Correspondance de Voltaire/1766/Lettre 6332

Correspondance : année 1766GarnierŒuvres complètes de Voltaire, tome 44 (p. 281-282).

6332. — À M. HENNIN.
À Ferney, 4 mai.

Vous aimez, monsieur, à citer juste ; et moi, qui suis barbouilleur d’histoire, j’aime à citer juste aussi. Vous avez raison quand vous dites qu’il y a un article dans le mémoire à consulter donné aux avocats de Paris[1], lequel qualifie les citoyens de Genève souverains législateurs. Mais aussi je n’ai pas tort quand je dis que, dans le même mémoire, on trouve ces paroles : « On peut considérer que les citoyens et bourgeois sont souverains conjointement avec tous les conseils quand ils sont assemblés en corps de république. »

Ce que vous me dîtes à notre dernière entrevue me laissa, comme vous le croyez bien, le poignard dans le cœur. Je me voyais accusé cruellement par-devant le grand juge des anecdotes, M. le chevalier de Taulès[2] ; toute ma réputation d’amateur de la vérité était perdue. Ma douleur m’a fait relire ce vieux mémoire à consulter que j’avais entièrement oublié.

Vous voyez évidemment qu’un des articles s’explique par l’autre, et qu’il n’y a que des théologiens qui puissent tronquer un passage d’un auteur pour le condamner. Je vous demande donc justice et réparation d’honneur. Je crois que ce mémoire était si mal griffonné, que ni vous, ni M. le chevalier de Taulès, n’avez lu l’article où je m’explique catégoriquement.

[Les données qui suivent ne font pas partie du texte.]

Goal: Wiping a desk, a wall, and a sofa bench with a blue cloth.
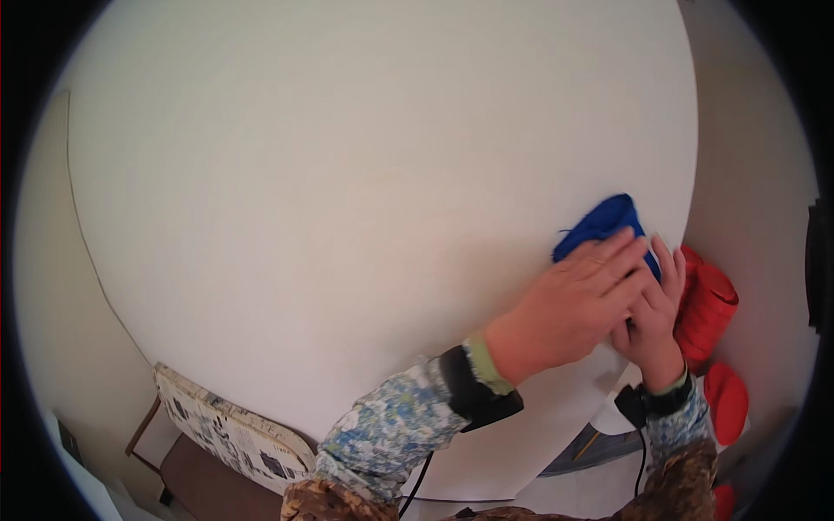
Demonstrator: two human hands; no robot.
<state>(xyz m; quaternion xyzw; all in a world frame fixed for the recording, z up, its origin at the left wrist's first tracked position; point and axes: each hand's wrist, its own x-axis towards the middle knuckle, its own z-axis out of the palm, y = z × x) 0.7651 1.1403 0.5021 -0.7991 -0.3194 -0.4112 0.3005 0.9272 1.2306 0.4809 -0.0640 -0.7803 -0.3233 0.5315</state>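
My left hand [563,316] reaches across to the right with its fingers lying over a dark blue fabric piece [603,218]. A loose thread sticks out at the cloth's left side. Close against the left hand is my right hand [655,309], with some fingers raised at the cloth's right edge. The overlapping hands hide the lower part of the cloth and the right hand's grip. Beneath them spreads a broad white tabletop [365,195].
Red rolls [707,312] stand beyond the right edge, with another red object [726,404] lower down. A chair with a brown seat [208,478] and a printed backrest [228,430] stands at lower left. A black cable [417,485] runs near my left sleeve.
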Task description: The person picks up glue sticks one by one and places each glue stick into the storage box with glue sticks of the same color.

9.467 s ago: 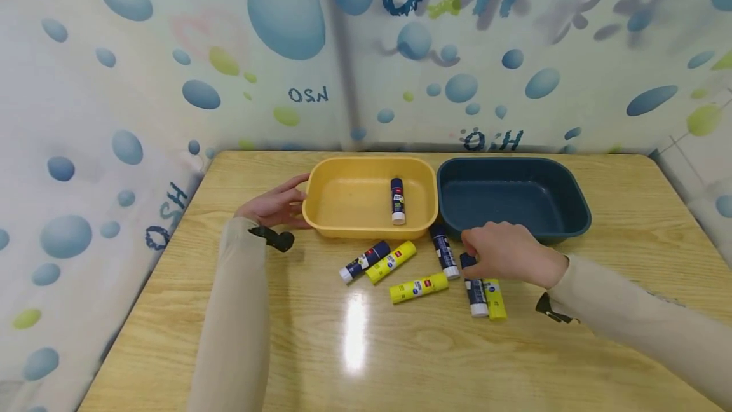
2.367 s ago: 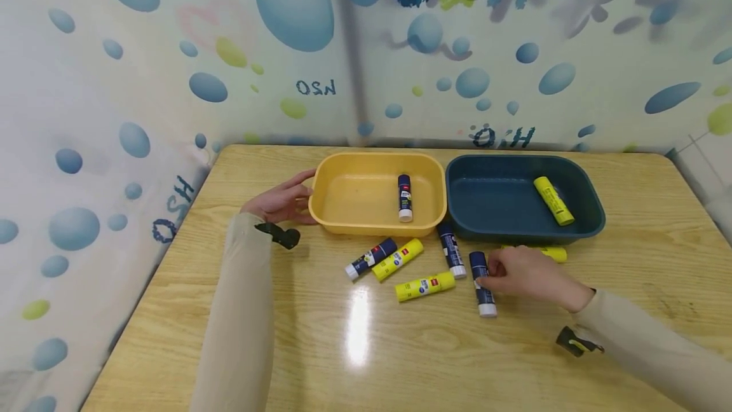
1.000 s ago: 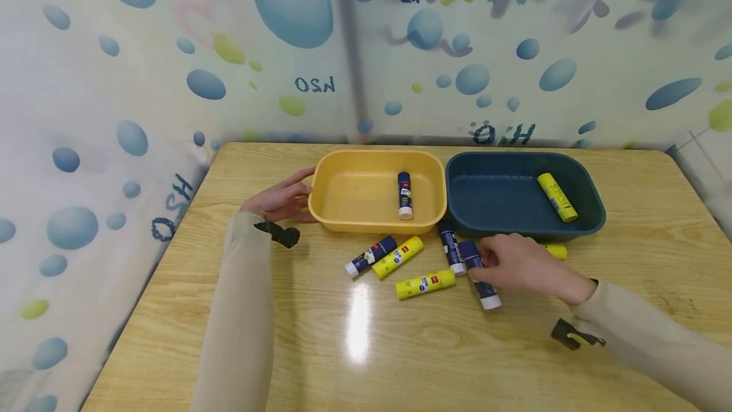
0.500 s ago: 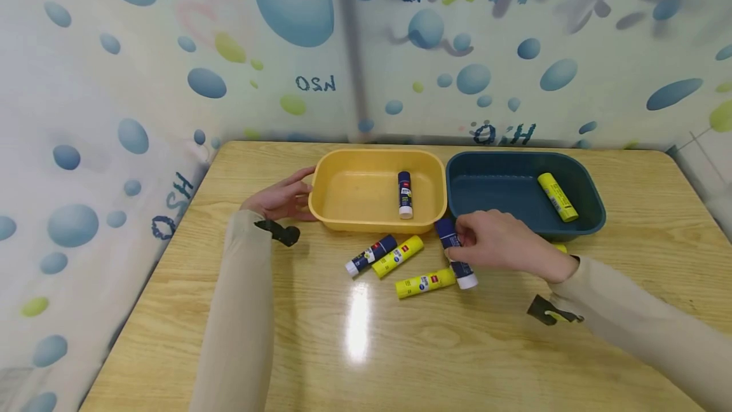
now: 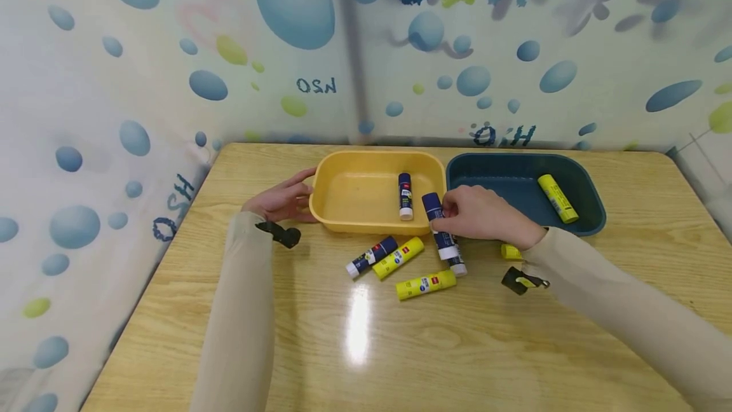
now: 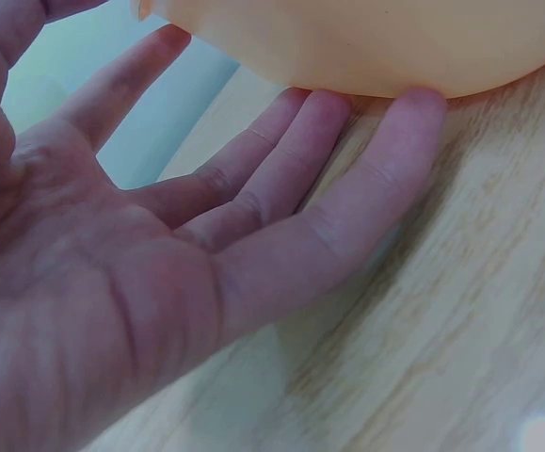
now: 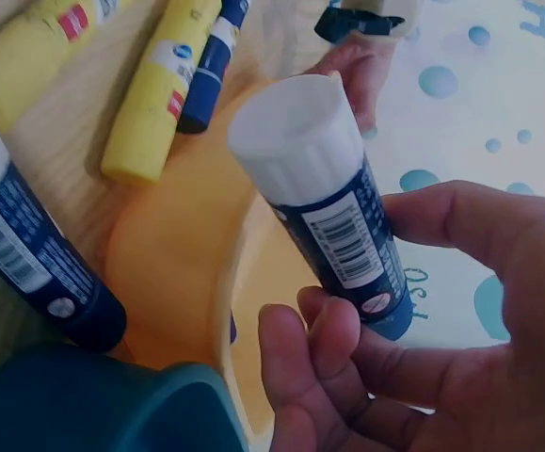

Voilà comme on juge les pauvres auteurs ; voilà comme on a dit à la cour que M. Thomas était athée, parce qu’il a loué monsieur le dauphin de n’être pas persécuteur ; on n’a ni la justice ni le temps de confronter les passages. Confrontez-moi donc avec moi-même, et vous verrez combien mon cœur est à vous.

  1. Ce Mémoire était de Voltaire ; voyez la lettre 6191.
  2. Le chevalier de Taulès était secrétaire attaché à l’ambassade de France en Suisse, et avait accompagné en cette qualité le chevalier de Beauteville à Genève.